Senior ministers including chancellor Philip Hammond are holding talks on Friday with a DUP delegation amid expectations that the British government will offer extra spending for Northern Ireland to swing Ulster MPs behind its Brexit deal.
The discussions come before a third “meaningful vote” on Theresa May’s Brexit pact next week — probably on Tuesday — to try to win backing for her withdrawal agreement with Brussels.
The deal has already been heavily defeated twice in the House of Commons after major rebellions by Eurosceptic Tory MPs and the DUP’s 10 MPs.
But Downing Street believes that if it can persuade the DUP leadership to back its deal then that would convince rebel Conservative backbenchers to finally fall into line next week.
Ministers held talks with the DUP on Thursday and more talks were set to take place on Friday involving senior Tory figures including Julian Smith, the chief whip.

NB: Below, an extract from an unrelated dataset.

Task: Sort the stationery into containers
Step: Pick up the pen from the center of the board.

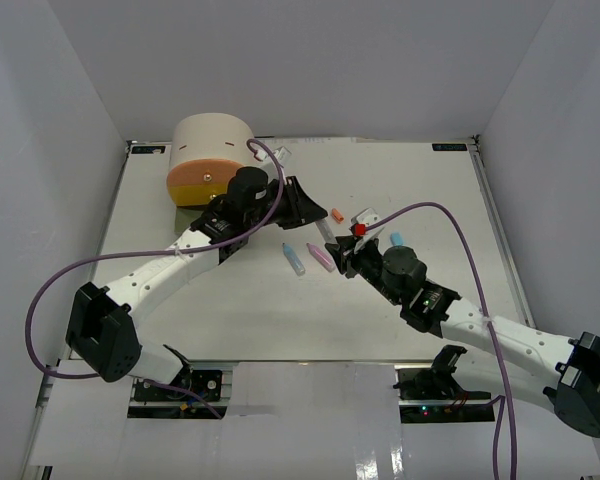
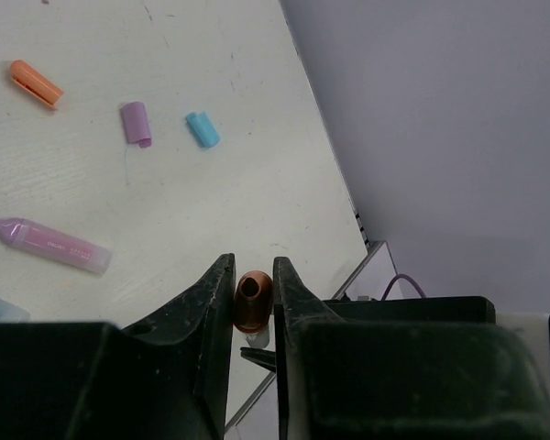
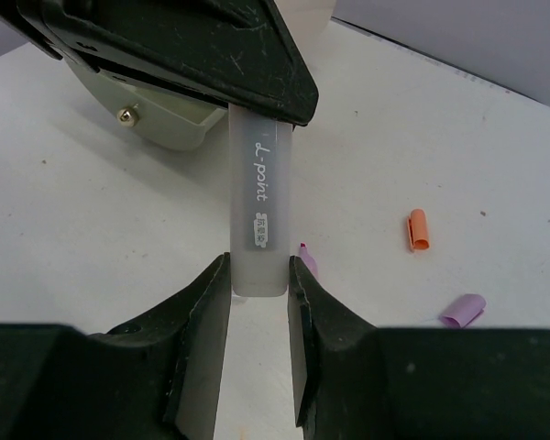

The participation of Mr Hammond in the conversations will prompt speculation that the government is cooking up a more generous financial offer to the DUP to continue its “confidence and supply” agreement.
The original agreement to prop up Mrs May’s minority administration provided an extra £1bn of spending on infrastructure in the province over two years.
Now the chancellor is expected to face demands for a more generous package for later in this Parliament. In theory that could see the DUP fall behind the withdrawal agreement next week.
Other participants in the talks have included Gavin Williamson, defence secretary, who as chief whip in 2017 helped forge the original confidence and supply pact.